In the records, find each line where "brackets" occurs, and copy it.

........

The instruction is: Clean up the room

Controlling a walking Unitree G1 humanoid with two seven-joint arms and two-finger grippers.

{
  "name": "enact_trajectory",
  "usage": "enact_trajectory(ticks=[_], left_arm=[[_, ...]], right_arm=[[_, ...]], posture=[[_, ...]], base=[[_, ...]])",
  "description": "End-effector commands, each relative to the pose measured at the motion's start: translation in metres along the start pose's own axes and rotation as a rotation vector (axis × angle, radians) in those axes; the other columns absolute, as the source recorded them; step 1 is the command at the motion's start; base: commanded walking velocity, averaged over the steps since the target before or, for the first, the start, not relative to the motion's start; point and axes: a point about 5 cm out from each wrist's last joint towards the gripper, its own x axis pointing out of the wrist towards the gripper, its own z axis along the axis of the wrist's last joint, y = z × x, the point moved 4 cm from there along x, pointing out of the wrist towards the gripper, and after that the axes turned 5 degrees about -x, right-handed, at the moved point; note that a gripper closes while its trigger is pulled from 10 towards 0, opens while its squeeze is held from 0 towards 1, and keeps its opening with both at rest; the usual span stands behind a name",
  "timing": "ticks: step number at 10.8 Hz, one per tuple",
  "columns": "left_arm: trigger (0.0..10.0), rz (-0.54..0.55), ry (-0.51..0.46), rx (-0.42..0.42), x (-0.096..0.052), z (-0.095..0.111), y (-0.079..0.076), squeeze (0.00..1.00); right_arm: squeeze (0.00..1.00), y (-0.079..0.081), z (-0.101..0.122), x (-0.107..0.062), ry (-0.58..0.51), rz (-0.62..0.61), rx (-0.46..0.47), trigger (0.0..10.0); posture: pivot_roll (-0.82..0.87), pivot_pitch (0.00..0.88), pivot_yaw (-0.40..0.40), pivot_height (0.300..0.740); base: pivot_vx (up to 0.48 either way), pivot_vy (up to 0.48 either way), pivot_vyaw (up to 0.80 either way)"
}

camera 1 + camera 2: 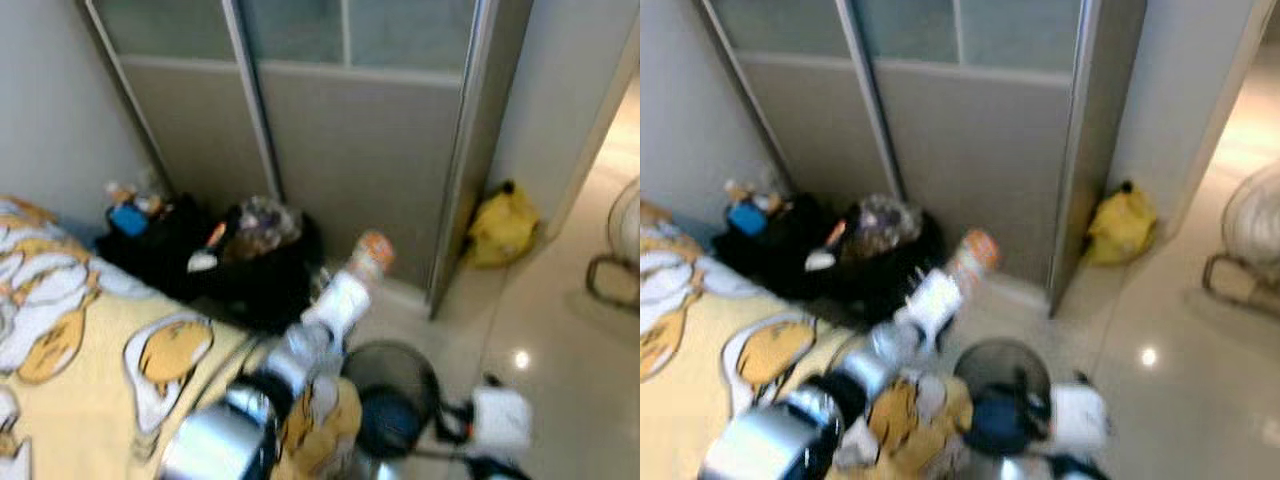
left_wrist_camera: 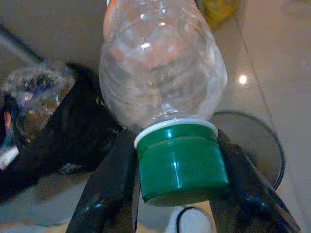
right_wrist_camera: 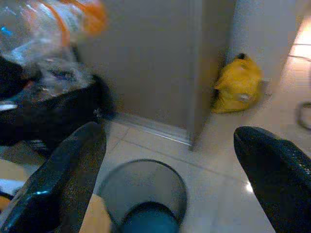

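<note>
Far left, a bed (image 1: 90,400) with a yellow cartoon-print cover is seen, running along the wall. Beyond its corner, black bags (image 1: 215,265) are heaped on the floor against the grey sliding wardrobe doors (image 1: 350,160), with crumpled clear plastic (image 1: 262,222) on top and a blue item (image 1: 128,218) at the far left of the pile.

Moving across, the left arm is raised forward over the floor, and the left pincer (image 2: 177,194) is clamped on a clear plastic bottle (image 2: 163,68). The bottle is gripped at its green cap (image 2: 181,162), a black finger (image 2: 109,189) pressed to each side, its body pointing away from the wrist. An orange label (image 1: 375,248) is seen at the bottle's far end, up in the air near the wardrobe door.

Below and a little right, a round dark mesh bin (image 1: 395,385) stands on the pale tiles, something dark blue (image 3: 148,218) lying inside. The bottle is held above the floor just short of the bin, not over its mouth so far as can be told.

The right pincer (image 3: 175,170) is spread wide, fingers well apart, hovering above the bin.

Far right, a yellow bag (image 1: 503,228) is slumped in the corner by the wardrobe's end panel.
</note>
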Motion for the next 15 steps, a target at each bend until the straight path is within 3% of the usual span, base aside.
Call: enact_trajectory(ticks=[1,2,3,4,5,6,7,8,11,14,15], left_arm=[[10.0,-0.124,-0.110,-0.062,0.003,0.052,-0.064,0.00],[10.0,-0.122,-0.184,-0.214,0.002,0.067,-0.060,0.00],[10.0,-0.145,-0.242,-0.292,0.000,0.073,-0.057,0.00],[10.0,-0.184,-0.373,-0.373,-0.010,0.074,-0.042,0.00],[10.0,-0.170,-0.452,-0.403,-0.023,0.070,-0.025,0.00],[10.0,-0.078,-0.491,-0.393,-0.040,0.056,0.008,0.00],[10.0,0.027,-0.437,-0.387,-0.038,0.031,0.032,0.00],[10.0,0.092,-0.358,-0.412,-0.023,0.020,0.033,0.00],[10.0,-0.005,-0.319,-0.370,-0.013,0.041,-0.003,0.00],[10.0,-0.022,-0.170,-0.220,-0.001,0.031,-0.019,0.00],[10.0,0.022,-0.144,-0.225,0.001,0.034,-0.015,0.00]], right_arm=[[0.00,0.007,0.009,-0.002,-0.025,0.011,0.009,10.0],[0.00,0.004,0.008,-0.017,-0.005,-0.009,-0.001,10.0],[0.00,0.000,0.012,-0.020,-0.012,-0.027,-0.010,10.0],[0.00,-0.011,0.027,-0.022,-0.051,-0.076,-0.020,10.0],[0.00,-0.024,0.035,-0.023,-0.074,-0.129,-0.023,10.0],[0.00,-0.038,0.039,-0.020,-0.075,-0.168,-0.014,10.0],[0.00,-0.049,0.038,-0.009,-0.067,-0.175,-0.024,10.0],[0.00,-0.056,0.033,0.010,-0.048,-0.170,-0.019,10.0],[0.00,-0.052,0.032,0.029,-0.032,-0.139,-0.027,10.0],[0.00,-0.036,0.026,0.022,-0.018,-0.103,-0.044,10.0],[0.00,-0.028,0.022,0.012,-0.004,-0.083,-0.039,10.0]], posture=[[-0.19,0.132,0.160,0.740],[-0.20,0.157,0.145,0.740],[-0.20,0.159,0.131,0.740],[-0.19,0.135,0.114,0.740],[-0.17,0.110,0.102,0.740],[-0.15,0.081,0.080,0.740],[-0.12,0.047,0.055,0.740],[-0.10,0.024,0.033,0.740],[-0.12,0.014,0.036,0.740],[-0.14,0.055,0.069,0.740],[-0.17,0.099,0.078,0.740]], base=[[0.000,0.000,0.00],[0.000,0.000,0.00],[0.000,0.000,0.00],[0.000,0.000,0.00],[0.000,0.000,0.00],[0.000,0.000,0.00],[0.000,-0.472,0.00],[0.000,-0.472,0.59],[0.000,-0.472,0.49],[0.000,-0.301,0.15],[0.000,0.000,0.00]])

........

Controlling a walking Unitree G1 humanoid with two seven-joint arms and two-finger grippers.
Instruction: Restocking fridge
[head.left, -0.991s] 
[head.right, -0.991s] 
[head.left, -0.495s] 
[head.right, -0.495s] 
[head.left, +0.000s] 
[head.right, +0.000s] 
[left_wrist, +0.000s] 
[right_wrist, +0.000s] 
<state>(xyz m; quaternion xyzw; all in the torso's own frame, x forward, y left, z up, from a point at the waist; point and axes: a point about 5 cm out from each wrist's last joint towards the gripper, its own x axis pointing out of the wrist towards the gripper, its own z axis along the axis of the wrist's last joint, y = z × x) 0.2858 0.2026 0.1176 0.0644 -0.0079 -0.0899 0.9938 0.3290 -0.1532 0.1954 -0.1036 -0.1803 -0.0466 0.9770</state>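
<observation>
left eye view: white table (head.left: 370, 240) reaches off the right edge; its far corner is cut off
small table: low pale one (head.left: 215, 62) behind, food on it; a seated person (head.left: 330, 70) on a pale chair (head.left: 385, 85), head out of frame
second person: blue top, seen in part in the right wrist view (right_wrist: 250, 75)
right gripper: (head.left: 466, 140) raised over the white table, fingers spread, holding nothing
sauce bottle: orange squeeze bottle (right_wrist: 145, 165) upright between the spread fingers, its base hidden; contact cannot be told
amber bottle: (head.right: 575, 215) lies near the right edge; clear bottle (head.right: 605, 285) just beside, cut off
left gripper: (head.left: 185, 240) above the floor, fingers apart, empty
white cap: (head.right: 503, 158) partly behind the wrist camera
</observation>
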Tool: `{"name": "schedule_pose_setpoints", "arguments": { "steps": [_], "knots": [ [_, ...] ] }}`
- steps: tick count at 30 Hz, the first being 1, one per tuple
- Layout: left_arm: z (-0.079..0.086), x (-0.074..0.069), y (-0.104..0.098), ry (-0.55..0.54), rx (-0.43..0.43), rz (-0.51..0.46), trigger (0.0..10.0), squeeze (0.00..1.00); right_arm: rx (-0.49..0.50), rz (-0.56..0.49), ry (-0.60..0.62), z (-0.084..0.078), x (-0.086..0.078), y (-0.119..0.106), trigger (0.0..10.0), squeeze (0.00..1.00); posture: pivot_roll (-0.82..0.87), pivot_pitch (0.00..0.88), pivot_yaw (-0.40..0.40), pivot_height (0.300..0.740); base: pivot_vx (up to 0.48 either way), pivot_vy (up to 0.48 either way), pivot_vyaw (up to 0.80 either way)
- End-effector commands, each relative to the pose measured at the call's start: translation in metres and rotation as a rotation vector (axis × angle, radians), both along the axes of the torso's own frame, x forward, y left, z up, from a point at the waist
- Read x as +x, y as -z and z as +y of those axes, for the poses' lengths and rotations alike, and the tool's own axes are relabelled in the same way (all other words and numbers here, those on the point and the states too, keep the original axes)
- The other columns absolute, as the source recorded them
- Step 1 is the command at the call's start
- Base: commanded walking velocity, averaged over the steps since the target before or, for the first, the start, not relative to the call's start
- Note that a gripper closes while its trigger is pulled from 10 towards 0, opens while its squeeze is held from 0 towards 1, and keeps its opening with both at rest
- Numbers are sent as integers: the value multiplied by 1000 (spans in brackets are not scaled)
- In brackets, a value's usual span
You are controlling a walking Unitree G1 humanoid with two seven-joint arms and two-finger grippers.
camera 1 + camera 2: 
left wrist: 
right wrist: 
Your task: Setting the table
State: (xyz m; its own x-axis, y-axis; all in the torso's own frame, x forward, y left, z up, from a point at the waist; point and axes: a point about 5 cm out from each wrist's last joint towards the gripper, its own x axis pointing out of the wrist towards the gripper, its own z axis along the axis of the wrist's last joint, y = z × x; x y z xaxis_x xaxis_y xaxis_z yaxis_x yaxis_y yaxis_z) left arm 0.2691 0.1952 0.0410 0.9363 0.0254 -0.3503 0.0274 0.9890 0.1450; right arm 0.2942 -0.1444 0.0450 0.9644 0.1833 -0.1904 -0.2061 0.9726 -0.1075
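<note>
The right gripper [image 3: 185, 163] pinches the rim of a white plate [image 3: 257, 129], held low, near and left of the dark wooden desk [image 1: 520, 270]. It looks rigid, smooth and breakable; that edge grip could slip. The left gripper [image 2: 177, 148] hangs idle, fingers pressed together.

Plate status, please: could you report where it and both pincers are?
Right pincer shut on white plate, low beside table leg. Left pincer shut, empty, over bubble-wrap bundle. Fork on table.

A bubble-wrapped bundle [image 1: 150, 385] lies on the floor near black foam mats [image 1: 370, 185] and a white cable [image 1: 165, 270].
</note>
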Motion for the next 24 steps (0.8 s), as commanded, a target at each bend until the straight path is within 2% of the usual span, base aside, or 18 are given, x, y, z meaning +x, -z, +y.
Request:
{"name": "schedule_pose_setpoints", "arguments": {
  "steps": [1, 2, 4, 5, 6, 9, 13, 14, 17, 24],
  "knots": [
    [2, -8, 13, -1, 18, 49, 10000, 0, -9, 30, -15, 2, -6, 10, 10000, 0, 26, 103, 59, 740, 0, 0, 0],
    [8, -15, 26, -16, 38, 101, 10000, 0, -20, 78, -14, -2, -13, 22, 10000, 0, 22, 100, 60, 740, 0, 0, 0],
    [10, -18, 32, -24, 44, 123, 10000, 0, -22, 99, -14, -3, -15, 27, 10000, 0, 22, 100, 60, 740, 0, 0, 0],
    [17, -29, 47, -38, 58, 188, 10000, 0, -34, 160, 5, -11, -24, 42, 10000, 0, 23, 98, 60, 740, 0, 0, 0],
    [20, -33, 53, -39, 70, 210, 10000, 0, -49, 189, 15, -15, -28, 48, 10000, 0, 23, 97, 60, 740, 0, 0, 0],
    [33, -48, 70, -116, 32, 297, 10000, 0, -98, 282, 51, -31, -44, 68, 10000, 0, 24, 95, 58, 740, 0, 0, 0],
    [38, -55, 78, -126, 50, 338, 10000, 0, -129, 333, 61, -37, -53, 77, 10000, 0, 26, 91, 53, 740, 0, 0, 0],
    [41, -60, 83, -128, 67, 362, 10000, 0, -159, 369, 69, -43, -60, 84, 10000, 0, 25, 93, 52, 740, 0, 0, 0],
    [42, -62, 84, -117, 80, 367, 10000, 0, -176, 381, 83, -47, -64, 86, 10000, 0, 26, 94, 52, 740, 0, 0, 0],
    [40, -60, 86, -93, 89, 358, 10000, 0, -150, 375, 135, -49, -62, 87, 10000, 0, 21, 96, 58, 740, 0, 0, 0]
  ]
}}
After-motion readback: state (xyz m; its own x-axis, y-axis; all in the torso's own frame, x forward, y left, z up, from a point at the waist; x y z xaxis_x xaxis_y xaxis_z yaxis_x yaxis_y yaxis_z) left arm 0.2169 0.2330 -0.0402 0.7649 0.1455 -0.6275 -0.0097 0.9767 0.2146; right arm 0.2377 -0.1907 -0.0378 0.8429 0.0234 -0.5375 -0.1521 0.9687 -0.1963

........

§ **Written answer**
- Numbers are sent as integers: the value multiplied by 1000 (spans in brackets are not scaled)
- In brackets, a value's usual span

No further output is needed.